• INSTRUCTIONS FOR THE TASK
Copy the first line of the material below and every later line through the line containing "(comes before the", without any other output.

• INPUT DATA

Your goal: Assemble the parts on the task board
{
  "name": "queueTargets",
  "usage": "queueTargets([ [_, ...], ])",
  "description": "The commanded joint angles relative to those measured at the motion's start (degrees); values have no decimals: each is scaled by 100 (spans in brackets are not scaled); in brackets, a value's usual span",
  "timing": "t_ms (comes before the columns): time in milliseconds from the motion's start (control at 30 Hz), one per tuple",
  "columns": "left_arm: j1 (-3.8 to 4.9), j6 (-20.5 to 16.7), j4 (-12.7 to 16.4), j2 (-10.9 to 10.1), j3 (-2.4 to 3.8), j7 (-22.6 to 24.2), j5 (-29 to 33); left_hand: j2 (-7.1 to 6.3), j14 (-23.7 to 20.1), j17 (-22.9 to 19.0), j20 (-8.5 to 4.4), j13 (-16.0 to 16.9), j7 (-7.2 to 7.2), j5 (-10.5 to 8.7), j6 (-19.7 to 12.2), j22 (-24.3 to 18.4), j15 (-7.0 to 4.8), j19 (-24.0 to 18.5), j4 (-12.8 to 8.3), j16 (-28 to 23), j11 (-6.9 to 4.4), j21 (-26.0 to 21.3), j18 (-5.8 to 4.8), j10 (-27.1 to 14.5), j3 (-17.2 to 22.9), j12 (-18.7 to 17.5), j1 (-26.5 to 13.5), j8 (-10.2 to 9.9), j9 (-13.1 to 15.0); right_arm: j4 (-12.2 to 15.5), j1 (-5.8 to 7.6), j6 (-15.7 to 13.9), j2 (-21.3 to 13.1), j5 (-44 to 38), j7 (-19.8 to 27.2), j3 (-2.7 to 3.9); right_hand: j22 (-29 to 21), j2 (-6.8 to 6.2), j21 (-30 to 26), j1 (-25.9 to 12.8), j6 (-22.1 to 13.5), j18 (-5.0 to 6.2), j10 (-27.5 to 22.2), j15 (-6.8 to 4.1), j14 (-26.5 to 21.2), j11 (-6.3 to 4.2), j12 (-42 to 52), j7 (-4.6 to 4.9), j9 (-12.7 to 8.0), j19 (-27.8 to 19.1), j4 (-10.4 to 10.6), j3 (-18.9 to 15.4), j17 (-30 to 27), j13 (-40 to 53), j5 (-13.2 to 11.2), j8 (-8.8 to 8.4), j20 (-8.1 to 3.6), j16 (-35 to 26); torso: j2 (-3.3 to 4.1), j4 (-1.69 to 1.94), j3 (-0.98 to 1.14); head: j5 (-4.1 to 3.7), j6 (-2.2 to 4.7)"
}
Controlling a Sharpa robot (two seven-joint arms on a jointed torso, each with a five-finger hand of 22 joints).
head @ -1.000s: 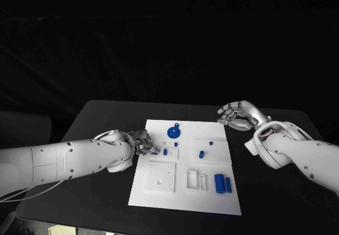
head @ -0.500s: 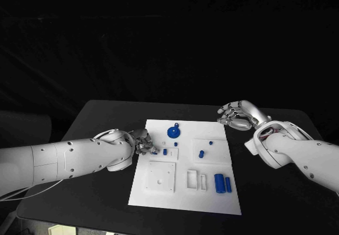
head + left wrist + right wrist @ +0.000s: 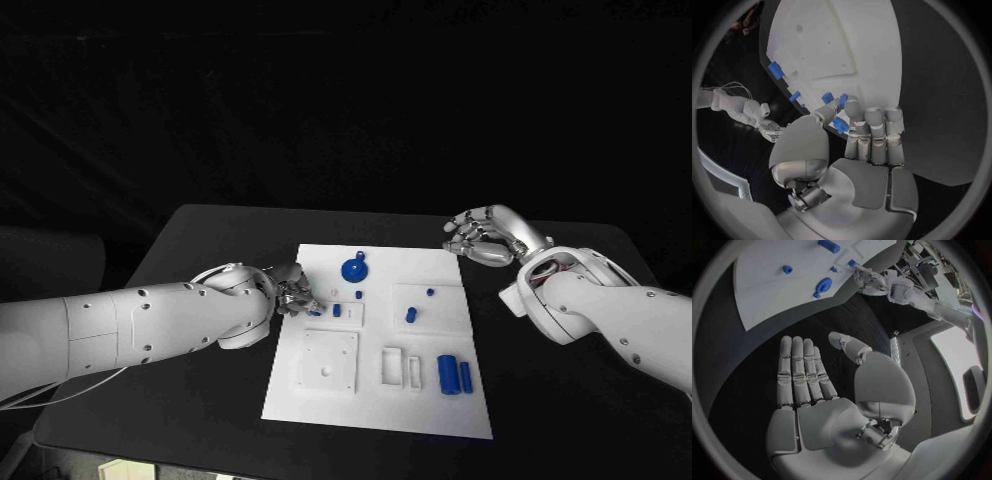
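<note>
The white task board point(image 3: 375, 400) lies mid-table. My left hand point(image 3: 293, 293) is at its left edge, and the thumb and fingers pinch a small blue part point(image 3: 840, 125) just above the board point(image 3: 848, 45). More small blue parts point(image 3: 338, 311) stand beside those fingers. A round blue part point(image 3: 353, 270) sits near the far edge, and two blue cylinders point(image 3: 449, 375) lie side by side at the near right. My right hand point(image 3: 483, 236) hovers off the board's far right corner; its palm and straight fingers point(image 3: 801, 375) hold nothing.
Short blue pegs point(image 3: 430, 292) and an oblong blue part point(image 3: 411, 315) stand on the board's right half. A white square block point(image 3: 327, 360) and slotted white blocks point(image 3: 392, 366) sit at its near side. Black table point(image 3: 188, 250) surrounds the board.
</note>
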Motion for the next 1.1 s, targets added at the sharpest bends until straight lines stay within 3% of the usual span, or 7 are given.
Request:
queueTargets([
  [33, -21, 156, -4, 5, -20, -45, -59, 109, -5, 7, -474, 7, -23, 40, -22, 41, -7, 19, 19, 23, -20, 18, 60, 2, 18, 3, 153, 14, 11, 7, 0, 52, 1, -48, 55, 1, 6, 27, -24, -29, 12, 89, -37, -4, -35, 18, 34, 11, -10, -47, 17, -17, -9, -7, 35, 26, -2, 33, -1, 0, 0, -5, 0],
  [233, -20, 118, -5, 6, -20, -26, -69, -17, -5, 7, -467, 11, -16, 40, -25, 42, 0, 19, 101, 23, -7, 15, 54, 8, -41, 2, 91, 8, 11, 10, 0, 49, -2, -48, 55, 1, 7, 26, -25, -31, 11, 89, -38, -4, -35, 18, 35, 11, -12, -47, 18, -18, -11, -10, 36, 27, -2, 34, 0, 2, 0, -3, -1],
  [600, -20, 81, -15, 17, -19, -25, -32, -290, -2, 5, -471, 15, -22, 40, -18, 31, -4, 35, 564, 21, -10, -8, 68, 13, -90, -11, -252, 1, 14, 11, 0, 46, -2, -48, 56, 1, 8, 25, -26, -32, 10, 89, -39, -4, -37, 18, 38, 11, -14, -47, 19, -20, -14, -14, 38, 27, -2, 36, -2, -2, 2, -2, 2],
  [1100, -20, 34, -22, 26, -19, -41, -24, -460, -1, 9, -476, 25, -23, 37, -25, 37, -14, 47, 843, 27, -13, -6, 79, 16, -59, -12, -350, 3, 31, 15, 0, 44, -8, -48, 57, 1, 10, 26, -27, -33, 9, 89, -40, -4, -38, 18, 42, 12, -18, -47, 22, -20, -18, -20, 42, 29, -2, 39, -1, 1, 1, -5, -3],
])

• EXPECTED ANSWER
Your goal: Assemble the parts on the task board
{
  "name": "queueTargets",
  "usage": "queueTargets([ [_, ...], ])",
  "description": "The commanded joint angles relative to those measured at the motion's start (degrees); values have no decimals: each is scaled by 100 (spans in brackets are not scaled); in brackets, a value's usual span",
  "timing": "t_ms (comes before the columns): time in milliseconds from the motion's start (control at 30 Hz), one per tuple",

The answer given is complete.